Cancer Advocacy


Rare cancer challenges

Patients with very rare cancers will encounter a number of potentially significant challenges that will create difficulty and stress for them. This may be direct, but can also be because of the challenges that patients with ultra-rare diseases will face due to the limited focus they receive. These may include, but will not be limited to the following:

  1. A lack of knowledge and awareness about EHE, even amongst the medical community. This has resulted in several of our members experiencing difficult diagnoses.
  2. A lack of understanding in some clinicians as to why the patient is asking questions about experience of the disease, and a possible desire to be referred to another doctor of sarcoma centre;
  3. A lack of coordinated capture of data and biological samples from patients with the disease, all of which would significantly help in improving clinical understanding and research progression;
  4. A lack of interest, focus and funding from government and pharmaceutical companies because patient numbers are so small;
  5. regulatory practices that have been developed for common diseases, and have created information and statistical requirements that ultra-rare cancers cannot satisfy with resultant delays and failures to get important drugs to patients;
  6. A lack of funding from larger donors and cancer charities who may be unaware of the disease.

The overall effect of all these factors can appear daunting, presenting as insurmountable hurdles and resulting in feelings of hopelessness, leaving individual patients feeling scared and isolated.

Advocating for change

It is to combat the above challenges that the EHERCC has prioritised, as a key component of its main objectives, the raising of awareness of EHE. We will strive to do this in the medical world, including oncology centres; within government and funding agencies and foundations; and with the general public. We passionately believe that it is only by dealing with these challenges head on that we can make a difference.

Our programme to grow awareness of EHE is largely based on communicating to different audiences at every opportunity. As Chair of Trustees, Hugh Leonard has participated in multiple fundraising events where he has been able to talk to an engaged audience about the disease. In 2022, Hugh was also given the privilege of speaking at the prestigious ESMO2022 Congress in a session entitled ‘Ultra-rare sarcoma: Navigating an endless sea‘ where he was able to describe the challenges faced by ultra-rare cancers.

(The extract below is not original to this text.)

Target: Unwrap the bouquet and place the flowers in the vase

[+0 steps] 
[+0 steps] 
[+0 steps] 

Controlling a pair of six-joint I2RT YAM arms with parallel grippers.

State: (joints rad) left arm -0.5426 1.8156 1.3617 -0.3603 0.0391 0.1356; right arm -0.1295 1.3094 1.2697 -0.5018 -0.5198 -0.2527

We are determined to do all we can to increase expenditure on research into rare cancers, including EHE, so that those with rare cancers are not forgotten and their cancers are included within the overall cancer research effort. We do not believe this would be at the cost of research into common cancers. As so little is currently spent on research into rare cancers, small increases in funding would represent substantial increases in percentage terms and generate significant progress. We will continue to work hard to deliver this.

We are working hard with the clinical community to secure early approval for drugs that are shown to be efficacious for EHE. This involves a concerted effort to engage with regulators to explain the challenges their procedures create for ultra-rare cancers, and to jointly explore new ways to reach the same objective – delivering beneficial drugs to patients who need them as a matter of priority.

We recognise that other rare cancer and rare disease organisations are working hard as they too advocate for greater awareness and positive change for rare diseases including sarcomas. In the UK and Europe we are members of four such organisations, shown below, with whom we engage on advocacy issues that are important to the EHE community.

Cancer52 (UK)
Rare Disease Europe (EURODIS)
European Cancer Patient Coalition (ECPC)
Sarcoma Patient Advocacy Global Network (SPAGN)

At all times we keep at the forefront of our campaigns the simple fact that rare cancers are not rare to those who have them. They are very real, very frightening and sadly, in too many cases, fatal. We hope you will join us in working to make a difference for patients with EHE and other rare cancers.